FPGA Intellectual Property
PCI Express*, Networking and Connectivity, Memory Interfaces, DSP IP, and Video IP
6343 Discussions

use descriptor chain in SGDMA

Altera_Forum
Honored Contributor II
3,652 Views

Hi all 

 

My current goal is to use SGDMA (ST-to-MM) to transfer video data to a memory. 

Later on, I'll replace the memory by PCIE IP. 

 

My problem is how to use descriptor chain in SGDMA. 

In Qsys, the descriptor read and write signals of SGDMA are connected to an on-chip memory (mem A). 

The Avalon-ST sink is connected to a test pattern generator. 

The m_write signal which is an Avalon-MM master is connected to another on-chip memory (mem B ). 

Basically, my idea is to transfer data from test pattern generator to mem B. 

 

In Nios II, I write a simple C program doing the following things: 

1) open SGDMA device with the function "alt_avalon_sgdma_open" 

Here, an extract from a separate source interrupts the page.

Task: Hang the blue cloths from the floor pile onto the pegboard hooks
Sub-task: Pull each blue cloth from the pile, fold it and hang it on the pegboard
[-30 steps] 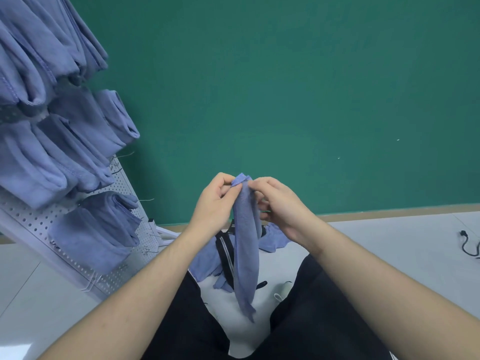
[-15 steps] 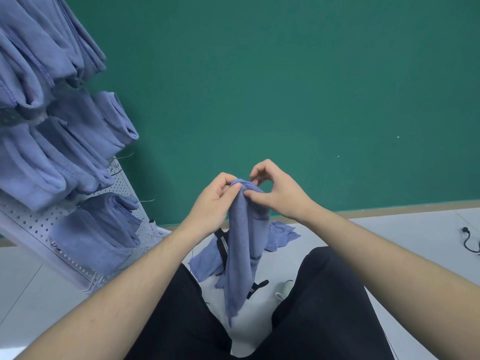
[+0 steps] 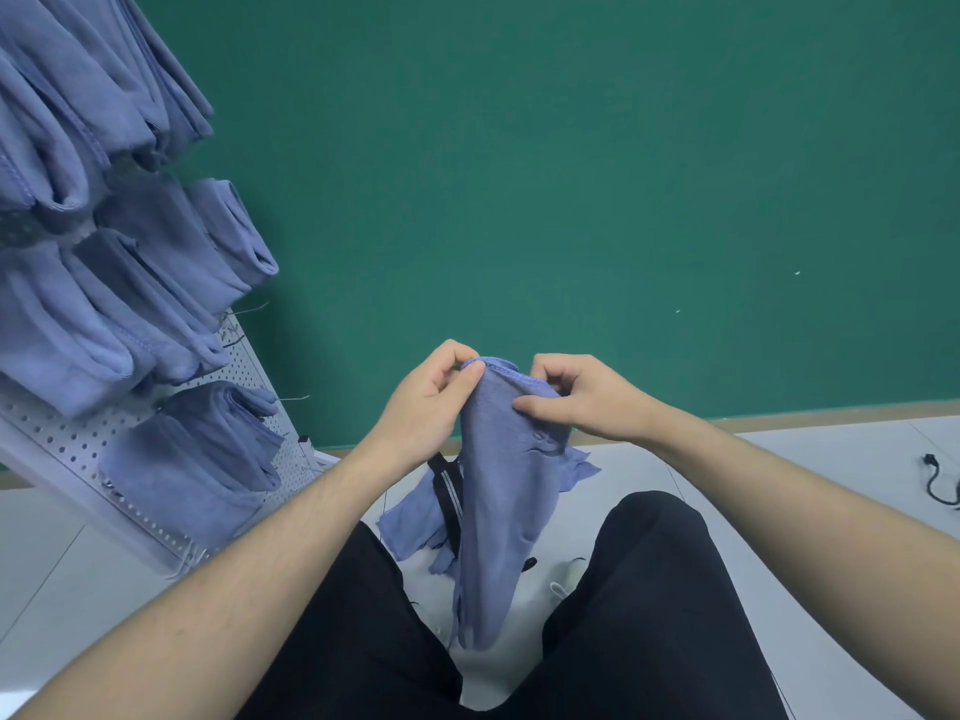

2) reset SGDMA with the macro IOWR_ALTERA_AVALON_SGDMA_CONTROL 

3) register callback function with the function "alt_avalon_sgdma_register_callback" 

4) write descriptor with the function "alt_avalon_sgdma_construct_stream_to_mem_desc" 

alt_avalon_sgdma_construct_stream_to_mem_desc(&sgdma_desc, &sgdma_desc, buf, 0, 0);  

5) start sgdma transfer by calling the function "alt_avalon_sgdma_do_async_transfer" 

 

This simple program works well. 

I see a control packet in the avalon-st interface and this packet is copied to the mem B successfully. 

However, if I try to add the second descriptor, the program get stuck. 

alt_avalon_sgdma_construct_stream_to_mem_desc(&sgdma_desc, &sgdma_desc, buf, 0, 0); alt_avalon_sgdma_construct_stream_to_mem_desc(&sgdma_desc, &sgdma_desc, buf2, 0, 0);  

My program seems to be trapped when I call "alt_avalon_sgdma_construct_stream_to_mem_desc" twice. 

 

Does anyone know how to use descriptor chain in SGDMA correctly? 

 

Thanks.
0 Kudos
19 Replies
Altera_Forum
Honored Contributor II
901 Views

How did you declare your sgdma_desc table? 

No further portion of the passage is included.